Parliamentary e-petition 598732 calls on the Government to renationalise the NHS, scrap Integrated Care Systems, and end PFI contracts.

The Government responded to the petition on 23 December 2021. The response stated that ‘The government has been steadfast in its commitment to the guiding principles of the NHS which mean the NHS is not and never will be for sale to the private sector.’ The full Government response can be viewed on the e-petition homepage.

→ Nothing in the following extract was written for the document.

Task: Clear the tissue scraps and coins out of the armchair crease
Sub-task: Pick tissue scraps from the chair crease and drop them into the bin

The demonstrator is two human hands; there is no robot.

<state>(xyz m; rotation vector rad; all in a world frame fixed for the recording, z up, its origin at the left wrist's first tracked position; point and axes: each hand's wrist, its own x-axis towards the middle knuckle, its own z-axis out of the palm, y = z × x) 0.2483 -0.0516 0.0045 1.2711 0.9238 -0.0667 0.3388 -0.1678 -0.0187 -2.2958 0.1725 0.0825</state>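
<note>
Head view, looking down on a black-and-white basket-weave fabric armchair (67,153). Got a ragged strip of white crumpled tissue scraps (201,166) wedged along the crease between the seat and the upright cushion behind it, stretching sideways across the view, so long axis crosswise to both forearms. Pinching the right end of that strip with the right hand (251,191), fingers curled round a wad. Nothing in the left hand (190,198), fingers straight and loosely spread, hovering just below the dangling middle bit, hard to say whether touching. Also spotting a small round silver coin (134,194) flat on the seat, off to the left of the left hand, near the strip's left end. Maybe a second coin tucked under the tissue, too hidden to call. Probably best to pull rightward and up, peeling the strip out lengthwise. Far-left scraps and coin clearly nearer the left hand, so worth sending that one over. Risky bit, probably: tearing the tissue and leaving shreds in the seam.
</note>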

Coinciding with the 70th anniversary of the creation of the NHS in 2018, the NHS in England was asked to produce a ten-year plan to improve access, care and outcomes for patients, in return for a five-year funding settlement. The resulting NHS Long Term Plan (January 2019) set out how the NHS should maximise the impact of extra funding. The Plan set objectives for improving public health and clinical outcomes, in areas such as preventing infant mortality, improving cancer survival rates, and better mental health services. To enable these changes, the Plan set out actions on workforce, technology, innovation and efficiency. It also proposed changes to the ‘system architecture’ of the NHS, to increase the coordination of services, with the creation of Integrated Care Systems (ICSs). This has been seen as a move away from some of the market-based reforms of the Health and Social Care Act 2012. In June 2019, NHS England and NHS Improvement (NHSEI) published an Implementation Framework, providing further detail on how the plan would be delivered. The coronavirus pandemic has had significant implications for the strategies developed as part of the Long Term Plan. Existing trends, such as closer working between local health and care providers, and the move to online working, have been accelerated by system-wide responses to Covid-19.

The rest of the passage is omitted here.